Harvard School of Public Health — Survey finds public support for legal interventions to fight obesity, noncommunicable diseases
The public is very supportive of government action aimed at changing lifestyle choices that can lead to obesity, diabetes, and other noncommunicable diseases—but they’re less likely to support such interventions if they’re viewed as intrusive or coercive, according to a new Harvard School of Public Health (HSPH) study. The study also found that support was higher for interventions that help people make more healthful choices, such as menu labeling requirements, than for interventions that penalize certain choices or health conditions, such as charging higher insurance premiums for obese individuals. “Policymakers everywhere are looking for ways to use legal and policy levers to stem the rising tide of health care costs related to obesity and chronic disease,” said Stephanie Morain, a doctoral candidate in health policy at Harvard University, who led the study. “They should be heartened by these findings—the public does see this as an appropriate role for government.” That public support is important, the study authors wrote, because it may affect people’s willingness to comply with the law. The study appears in the March 2013 issue of Health Affairs.
The Pump Handle — In tight fiscal time, National Public Health Week highlights the return on public health investments
In a little less than a month, public health workers and their community partners in Macomb County, Mich., will set up at the local Babies”R”Us store to offer parents a free child car seat check. The Macomb County Health Department has been organizing such car seat checks for years now, knowing that proper child vehicle restraints can truly mean the difference between mild and severe injuries, or between survival and death. The car seat check is taking place April 4 in observance of the fourth day of this year’s National Public Health Week (NPHW) celebration, which officially runs April 1–7 and is organized by the American Public Health Association (APHA). Bill Ridella, director and health officer for the Macomb County Health Department, said the April 4 event was chosen to coincide with that day’s NPHW focus, “Protecting You While You’re on the Move”; however, he noted that it also fits in perfectly with this year’s overall NPHW theme, “Public Health ROI: Save Lives, Save Money.”

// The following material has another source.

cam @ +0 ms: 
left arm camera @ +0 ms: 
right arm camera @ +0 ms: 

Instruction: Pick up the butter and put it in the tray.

TIME — Preventing teen pregnancy: pay kids to not get pregnant
New York City officials recently spent $400,000 on billboards featuring omniscient babies reminding potential mothers about deadbeat dads of the future: “Honestly, Mom, chances are, he won’t stay with you. What happens to me?” In another ad, a crying infant says, “I’m twice as likely NOT to graduate high school because you had me as a teen.” The “shame and blame” campaign almost immediately drew fire from Planned Parenthood and other health care providers, who argued that the ads marginalize young women who are in need of services, not scarlet letters. But a spokesperson from Mayor Bloomberg’s office defended the public service announcements on the grounds that they are but one component of a multi-faceted approach including school clinics and sex education, and noted that, “It is well past time when anyone can afford to be value neutral when it comes to teen pregnancy.”